Required action ->
Each of the lines below must be written out exactly as shown.
-- Opening Marker --
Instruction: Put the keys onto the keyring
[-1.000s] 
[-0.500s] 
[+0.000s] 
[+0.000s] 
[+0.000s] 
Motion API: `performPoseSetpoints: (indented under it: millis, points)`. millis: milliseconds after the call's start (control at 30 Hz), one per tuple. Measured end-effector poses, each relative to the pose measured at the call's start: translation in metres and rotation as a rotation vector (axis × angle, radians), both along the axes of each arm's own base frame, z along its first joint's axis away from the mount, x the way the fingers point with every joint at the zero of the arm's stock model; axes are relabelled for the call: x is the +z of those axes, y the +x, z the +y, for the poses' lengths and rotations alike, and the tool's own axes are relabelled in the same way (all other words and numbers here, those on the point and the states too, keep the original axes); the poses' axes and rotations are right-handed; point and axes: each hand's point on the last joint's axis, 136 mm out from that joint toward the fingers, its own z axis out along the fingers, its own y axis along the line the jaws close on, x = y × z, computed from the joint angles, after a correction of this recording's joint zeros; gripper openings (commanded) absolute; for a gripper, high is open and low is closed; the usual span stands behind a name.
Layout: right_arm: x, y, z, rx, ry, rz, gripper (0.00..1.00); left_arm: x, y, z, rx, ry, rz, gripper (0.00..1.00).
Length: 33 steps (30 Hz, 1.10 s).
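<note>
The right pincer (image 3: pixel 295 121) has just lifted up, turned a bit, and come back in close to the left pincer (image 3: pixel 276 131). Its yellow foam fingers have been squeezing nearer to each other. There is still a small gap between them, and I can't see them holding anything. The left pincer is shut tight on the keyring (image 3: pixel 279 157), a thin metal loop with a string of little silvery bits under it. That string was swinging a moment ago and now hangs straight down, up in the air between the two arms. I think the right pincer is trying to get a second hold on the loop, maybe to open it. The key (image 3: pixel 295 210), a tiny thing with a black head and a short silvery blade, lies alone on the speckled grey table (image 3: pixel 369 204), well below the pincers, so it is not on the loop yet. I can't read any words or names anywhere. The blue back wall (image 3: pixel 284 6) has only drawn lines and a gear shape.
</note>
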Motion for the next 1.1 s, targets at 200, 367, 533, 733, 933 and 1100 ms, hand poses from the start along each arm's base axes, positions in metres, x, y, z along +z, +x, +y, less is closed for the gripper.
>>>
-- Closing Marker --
Problem solution ->
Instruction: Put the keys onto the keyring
[-1.000s] 
[-0.500s] 
[+0.000s] 
[+0.000s] 
[+0.000s] 
Motion API: `performPoseSetpoints: (indented under it: millis, points)`. millis: milliseconds after the call's start (control at 30 Hz), one per tuple. Measured end-effector poses, each relative to the pose measured at the call's start: translation in metres and rotation as a rotation vector (axis × angle, radians), both along the axes of each arm's own base frame, z along its first joint's axis away from the mount, x the way the fingers point with every joint at the zero of the arm's stock model; axes are relabelled for the call: x is the +z of those axes, y the +x, z the +y, for the poses' lengths and rotations alike, and the tool's own axes are relabelled in the same way (all other words and numbers here, those on the point and the states too, keep the original axes); the poses' axes and rotations are right-handed; point and axes: each hand's point on the last joint's axis, 136 mm out from that joint toward the fingers, its own z axis out along the fingers, its own y axis along the line the jaws close on, x = y × z, computed from the joint angles, after a correction of this recording's joint zeros; gripper openings (commanded) absolute; for a gripper, high is open and low is closed; the usual span stands behind a name.
Layout: right_arm: x, y, z, rx, ry, rz, gripper (0.00..1.00); left_arm: x, y, z, rx, ry, rz, gripper (0.00..1.00).
Length: 33 steps (30 Hz, 1.10 s).
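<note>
The right pincer (image 3: pixel 295 121) has just lifted up, turned a bit, and come back in close to the left pincer (image 3: pixel 276 131). Its yellow foam fingers have been squeezing nearer to each other. There is still a small gap between them, and I can't see them holding anything. The left pincer is shut tight on the keyring (image 3: pixel 279 157), a thin metal loop with a string of little silvery bits under it. That string was swinging a moment ago and now hangs straight down, up in the air between the two arms. I think the right pincer is trying to get a second hold on the loop, maybe to open it. The key (image 3: pixel 295 210), a tiny thing with a black head and a short silvery blade, lies alone on the speckled grey table (image 3: pixel 369 204), well below the pincers, so it is not on the loop yet. I can't read any words or names anywhere. The blue back wall (image 3: pixel 284 6) has only drawn lines and a gear shape.
</note>
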Motion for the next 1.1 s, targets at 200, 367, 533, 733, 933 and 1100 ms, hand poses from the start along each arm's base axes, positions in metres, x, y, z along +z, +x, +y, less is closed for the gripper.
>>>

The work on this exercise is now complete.